*EXERCISE INSTRUCTIONS:*
Pick out the lines in the listing below that contain the word "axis" and copy them.

*SOURCE MATERIAL:*
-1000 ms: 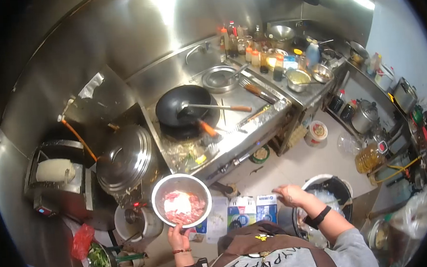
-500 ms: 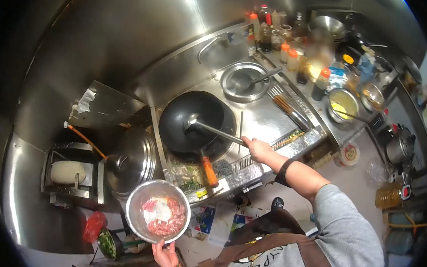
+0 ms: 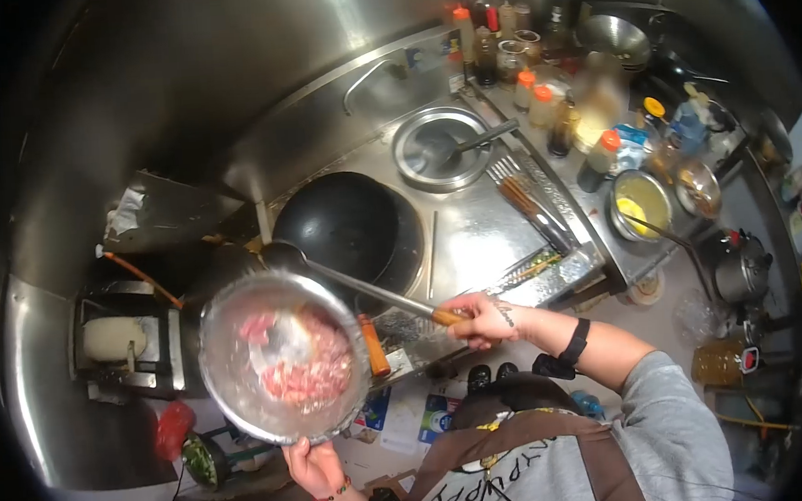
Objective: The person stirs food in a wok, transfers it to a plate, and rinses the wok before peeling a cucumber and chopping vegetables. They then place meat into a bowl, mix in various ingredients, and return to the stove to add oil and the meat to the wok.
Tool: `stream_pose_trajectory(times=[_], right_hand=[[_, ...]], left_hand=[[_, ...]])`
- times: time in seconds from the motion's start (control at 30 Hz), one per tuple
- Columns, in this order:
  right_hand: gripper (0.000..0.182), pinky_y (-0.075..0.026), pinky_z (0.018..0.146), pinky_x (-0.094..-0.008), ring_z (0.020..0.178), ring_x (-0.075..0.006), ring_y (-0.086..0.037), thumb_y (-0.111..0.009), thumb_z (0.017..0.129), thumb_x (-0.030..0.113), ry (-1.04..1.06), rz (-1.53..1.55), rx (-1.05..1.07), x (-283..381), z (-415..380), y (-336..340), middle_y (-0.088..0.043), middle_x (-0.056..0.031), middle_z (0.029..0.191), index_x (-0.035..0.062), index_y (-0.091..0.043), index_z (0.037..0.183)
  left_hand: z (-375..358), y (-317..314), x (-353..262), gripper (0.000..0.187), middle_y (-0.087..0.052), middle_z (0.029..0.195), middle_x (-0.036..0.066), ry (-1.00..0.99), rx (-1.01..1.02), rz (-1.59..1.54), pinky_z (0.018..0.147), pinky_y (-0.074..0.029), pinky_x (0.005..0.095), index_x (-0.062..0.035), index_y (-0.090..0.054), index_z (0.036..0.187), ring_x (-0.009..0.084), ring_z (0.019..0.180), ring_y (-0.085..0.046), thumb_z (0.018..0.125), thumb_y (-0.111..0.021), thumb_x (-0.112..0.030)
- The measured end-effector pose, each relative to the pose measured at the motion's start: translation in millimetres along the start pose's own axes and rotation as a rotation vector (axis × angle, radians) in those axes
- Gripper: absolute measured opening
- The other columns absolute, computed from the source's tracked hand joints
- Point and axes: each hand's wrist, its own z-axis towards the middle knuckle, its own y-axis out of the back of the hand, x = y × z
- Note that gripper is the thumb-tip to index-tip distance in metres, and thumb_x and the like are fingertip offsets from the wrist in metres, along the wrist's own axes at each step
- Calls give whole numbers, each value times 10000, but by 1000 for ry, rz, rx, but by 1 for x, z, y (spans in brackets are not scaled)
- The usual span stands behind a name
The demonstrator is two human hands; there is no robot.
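Head view. Our left hand (image 3: 315, 469), fingers curled under the rim, lifts the steel bowl (image 3: 284, 357) of raw meat (image 3: 302, 358) beside the black wok (image 3: 349, 228). Our right hand (image 3: 479, 319) is closed around the ladle (image 3: 284, 255) handle, scoop at the bowl's far edge. We judge that the transfer is beginning; next, tilt the bowl wokward and scrape.

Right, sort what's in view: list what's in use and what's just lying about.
In use:
left hand holding the steel bowl of raw meat
right hand gripping the ladle
black wok

Lying about:
sauce bottles
bowl of yellow liquid
empty steel basin
oil jug
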Motion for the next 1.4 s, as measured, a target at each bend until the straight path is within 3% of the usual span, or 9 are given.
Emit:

*FINAL ANSWER:*
- The measured end-effector pose, each relative to the pose measured at the motion's start: translation in millimetres along the start pose's own axes and rotation as a rotation vector (axis × angle, radians) in those axes
- Point and axes: each hand's wrist, its own z-axis towards the middle knuckle, its own y-axis out of the back of the hand, x = y × z

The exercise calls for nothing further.